Scan the entries and copy each line where the word "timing" is present.

--- Supplied data Enclosed Below ---

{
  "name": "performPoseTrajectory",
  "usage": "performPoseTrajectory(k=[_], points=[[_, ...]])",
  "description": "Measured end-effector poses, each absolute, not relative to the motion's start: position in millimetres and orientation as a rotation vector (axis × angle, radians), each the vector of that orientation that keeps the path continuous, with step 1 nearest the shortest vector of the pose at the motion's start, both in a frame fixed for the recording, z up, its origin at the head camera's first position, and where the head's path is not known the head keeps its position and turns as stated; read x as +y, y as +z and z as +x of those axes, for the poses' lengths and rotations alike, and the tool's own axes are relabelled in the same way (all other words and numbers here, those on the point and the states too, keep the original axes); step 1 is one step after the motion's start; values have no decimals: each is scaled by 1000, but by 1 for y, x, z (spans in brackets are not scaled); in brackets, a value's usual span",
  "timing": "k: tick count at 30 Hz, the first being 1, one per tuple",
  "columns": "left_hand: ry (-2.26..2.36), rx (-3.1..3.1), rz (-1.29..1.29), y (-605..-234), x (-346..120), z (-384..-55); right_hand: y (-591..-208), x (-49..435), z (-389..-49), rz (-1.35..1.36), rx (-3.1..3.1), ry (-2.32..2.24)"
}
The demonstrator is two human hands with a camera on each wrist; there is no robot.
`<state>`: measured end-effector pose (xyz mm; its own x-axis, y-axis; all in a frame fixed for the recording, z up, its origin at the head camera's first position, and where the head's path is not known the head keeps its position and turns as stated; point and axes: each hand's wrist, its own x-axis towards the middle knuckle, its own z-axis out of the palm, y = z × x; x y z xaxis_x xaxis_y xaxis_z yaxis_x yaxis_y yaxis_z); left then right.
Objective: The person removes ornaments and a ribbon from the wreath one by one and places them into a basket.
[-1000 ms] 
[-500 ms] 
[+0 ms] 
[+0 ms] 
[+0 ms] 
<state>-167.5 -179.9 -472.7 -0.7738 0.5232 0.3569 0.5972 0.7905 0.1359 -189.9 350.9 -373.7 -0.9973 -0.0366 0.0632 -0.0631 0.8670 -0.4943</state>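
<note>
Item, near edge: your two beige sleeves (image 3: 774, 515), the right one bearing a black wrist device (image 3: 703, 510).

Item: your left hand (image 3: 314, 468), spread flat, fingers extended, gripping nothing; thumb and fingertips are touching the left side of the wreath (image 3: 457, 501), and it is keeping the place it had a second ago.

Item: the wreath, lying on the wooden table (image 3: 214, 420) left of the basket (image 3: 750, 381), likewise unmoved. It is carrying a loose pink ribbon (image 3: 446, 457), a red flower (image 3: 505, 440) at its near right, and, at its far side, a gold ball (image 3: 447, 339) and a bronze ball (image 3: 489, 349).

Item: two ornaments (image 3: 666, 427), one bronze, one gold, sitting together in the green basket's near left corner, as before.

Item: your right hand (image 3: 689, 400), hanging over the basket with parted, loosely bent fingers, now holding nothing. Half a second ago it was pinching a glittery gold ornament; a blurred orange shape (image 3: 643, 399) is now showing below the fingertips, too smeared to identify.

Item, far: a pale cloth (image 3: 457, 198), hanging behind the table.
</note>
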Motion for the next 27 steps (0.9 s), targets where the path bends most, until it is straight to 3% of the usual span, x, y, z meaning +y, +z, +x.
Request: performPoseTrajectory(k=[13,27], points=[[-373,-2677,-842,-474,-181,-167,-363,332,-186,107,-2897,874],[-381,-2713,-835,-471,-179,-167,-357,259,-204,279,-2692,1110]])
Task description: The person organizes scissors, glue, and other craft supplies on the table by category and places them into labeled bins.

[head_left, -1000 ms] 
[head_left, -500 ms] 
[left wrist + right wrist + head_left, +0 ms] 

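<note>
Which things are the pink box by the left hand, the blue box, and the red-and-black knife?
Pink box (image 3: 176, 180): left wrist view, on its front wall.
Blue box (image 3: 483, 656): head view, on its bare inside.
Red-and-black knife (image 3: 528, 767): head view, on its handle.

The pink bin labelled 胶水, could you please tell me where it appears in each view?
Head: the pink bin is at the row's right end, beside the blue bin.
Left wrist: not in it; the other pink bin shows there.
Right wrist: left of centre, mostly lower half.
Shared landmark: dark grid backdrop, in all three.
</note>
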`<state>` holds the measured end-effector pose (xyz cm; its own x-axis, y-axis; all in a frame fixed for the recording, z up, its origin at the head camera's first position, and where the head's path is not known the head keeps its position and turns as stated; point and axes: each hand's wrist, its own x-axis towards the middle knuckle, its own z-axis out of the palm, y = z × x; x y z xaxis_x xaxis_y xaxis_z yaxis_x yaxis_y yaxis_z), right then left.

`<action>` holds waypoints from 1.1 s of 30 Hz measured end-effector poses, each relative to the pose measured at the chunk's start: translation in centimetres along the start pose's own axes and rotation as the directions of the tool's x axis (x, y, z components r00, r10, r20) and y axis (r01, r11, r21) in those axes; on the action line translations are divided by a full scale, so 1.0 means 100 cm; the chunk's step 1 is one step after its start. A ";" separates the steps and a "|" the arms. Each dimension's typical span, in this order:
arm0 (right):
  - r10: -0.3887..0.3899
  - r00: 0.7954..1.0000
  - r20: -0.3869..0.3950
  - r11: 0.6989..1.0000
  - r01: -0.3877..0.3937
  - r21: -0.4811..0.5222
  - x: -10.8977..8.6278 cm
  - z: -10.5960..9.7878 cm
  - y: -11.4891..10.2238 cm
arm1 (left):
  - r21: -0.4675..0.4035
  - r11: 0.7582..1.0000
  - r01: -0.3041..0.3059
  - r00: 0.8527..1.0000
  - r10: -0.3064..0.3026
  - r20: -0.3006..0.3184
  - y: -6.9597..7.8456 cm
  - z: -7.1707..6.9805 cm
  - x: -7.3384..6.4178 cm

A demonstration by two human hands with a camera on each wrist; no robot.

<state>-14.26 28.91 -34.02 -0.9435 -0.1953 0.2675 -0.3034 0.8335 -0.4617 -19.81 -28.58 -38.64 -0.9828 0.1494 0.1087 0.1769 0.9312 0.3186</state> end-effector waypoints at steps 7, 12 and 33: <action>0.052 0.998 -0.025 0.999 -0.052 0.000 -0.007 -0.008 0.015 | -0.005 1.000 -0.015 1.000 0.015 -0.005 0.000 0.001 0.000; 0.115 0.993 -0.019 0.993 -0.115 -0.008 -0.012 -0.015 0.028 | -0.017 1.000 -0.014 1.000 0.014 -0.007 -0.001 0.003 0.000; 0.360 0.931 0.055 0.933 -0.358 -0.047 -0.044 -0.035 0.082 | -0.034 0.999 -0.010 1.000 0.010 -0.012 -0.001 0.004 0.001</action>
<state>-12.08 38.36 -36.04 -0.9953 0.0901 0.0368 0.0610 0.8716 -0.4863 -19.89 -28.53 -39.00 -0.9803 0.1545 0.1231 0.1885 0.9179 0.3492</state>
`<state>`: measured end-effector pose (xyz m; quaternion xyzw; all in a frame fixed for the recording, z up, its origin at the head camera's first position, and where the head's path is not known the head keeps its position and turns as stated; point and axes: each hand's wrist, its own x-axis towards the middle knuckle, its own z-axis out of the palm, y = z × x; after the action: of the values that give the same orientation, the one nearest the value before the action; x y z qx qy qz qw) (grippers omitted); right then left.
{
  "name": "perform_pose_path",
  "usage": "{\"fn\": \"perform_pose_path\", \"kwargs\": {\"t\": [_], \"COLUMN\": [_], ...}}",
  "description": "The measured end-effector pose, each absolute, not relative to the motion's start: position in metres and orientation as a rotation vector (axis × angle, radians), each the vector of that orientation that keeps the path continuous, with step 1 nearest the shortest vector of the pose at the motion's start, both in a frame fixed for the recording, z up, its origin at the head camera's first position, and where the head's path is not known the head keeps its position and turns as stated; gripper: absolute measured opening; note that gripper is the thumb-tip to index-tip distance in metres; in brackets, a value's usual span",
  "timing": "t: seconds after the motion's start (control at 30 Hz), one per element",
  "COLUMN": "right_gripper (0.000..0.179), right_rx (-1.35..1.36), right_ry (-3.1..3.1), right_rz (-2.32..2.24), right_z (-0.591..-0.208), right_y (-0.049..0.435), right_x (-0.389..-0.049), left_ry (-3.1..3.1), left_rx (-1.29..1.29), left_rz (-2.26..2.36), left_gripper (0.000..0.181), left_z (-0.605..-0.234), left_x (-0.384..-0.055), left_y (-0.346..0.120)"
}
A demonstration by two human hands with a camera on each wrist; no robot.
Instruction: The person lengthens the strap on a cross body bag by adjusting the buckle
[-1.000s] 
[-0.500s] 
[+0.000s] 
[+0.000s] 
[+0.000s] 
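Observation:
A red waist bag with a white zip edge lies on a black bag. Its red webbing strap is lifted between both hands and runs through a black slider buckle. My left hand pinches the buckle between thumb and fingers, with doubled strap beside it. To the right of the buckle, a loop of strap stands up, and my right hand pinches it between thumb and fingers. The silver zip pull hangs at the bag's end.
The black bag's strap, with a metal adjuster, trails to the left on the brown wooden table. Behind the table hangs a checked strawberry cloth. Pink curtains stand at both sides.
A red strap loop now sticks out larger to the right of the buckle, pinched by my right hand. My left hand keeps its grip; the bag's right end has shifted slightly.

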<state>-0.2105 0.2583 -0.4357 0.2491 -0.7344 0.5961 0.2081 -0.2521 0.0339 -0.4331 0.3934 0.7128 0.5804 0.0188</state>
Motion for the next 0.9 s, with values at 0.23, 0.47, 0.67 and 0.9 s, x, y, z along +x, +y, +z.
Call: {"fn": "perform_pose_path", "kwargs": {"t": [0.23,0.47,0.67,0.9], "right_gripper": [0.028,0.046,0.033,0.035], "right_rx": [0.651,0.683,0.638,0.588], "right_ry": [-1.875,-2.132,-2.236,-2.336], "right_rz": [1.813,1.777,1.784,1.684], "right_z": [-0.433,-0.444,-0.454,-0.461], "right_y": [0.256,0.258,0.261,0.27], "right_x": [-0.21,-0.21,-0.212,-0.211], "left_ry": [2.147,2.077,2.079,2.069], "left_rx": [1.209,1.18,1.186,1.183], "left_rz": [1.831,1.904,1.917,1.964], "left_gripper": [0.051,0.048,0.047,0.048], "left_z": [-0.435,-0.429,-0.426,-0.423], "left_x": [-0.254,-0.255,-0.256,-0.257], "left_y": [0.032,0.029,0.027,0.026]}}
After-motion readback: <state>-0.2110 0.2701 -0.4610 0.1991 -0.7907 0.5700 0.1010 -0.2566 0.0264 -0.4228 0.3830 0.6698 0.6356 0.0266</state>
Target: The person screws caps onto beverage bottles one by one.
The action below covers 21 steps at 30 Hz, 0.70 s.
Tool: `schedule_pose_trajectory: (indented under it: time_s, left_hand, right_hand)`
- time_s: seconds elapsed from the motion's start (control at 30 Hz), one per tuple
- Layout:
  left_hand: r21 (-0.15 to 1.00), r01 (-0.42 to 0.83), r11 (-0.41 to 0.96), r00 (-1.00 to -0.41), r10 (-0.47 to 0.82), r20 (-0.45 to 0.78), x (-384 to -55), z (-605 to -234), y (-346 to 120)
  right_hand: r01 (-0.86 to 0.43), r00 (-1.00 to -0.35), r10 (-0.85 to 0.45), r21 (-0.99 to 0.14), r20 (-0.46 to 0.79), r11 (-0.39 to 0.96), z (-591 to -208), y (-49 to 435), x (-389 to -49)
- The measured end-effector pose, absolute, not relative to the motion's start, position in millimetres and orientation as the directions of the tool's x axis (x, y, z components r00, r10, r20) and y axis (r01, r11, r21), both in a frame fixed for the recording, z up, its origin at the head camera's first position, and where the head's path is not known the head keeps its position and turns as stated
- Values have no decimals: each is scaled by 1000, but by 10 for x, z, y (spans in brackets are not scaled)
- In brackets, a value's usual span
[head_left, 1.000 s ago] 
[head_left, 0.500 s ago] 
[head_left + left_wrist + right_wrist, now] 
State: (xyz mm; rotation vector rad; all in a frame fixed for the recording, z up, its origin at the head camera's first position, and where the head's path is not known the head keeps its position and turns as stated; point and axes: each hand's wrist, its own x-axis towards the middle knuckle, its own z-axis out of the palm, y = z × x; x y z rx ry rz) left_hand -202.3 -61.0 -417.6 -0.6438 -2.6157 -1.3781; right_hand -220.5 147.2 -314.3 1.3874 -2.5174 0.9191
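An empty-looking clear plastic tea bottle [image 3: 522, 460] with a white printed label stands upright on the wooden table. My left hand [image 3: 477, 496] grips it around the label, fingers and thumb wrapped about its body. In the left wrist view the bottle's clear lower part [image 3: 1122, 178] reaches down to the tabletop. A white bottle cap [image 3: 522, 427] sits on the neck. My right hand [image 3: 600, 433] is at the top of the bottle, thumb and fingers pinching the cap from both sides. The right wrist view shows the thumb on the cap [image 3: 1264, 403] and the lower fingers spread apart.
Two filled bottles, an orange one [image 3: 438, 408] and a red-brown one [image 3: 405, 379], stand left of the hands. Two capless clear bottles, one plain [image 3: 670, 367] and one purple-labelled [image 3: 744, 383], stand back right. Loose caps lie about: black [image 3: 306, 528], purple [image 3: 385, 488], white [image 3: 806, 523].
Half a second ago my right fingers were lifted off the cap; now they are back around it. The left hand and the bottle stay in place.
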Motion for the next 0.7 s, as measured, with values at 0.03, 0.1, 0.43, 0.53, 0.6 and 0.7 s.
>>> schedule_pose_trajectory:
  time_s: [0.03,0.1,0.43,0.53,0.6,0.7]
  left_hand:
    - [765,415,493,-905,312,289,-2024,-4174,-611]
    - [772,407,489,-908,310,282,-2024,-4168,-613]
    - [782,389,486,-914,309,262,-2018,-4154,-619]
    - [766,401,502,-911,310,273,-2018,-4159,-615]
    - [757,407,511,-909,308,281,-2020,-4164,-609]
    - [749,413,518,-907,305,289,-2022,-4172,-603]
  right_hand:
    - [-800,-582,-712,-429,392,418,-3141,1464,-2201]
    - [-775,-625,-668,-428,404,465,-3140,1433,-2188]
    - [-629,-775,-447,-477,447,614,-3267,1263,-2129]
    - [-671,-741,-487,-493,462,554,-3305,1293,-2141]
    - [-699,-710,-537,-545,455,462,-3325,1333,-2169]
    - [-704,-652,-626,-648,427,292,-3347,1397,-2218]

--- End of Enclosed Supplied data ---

● **Answer section**
  "timing": "k: tick count at 30 Hz, the first being 1, one per tuple",
  "timing": "t: seconds after the motion's start (control at 30 Hz), one per element",

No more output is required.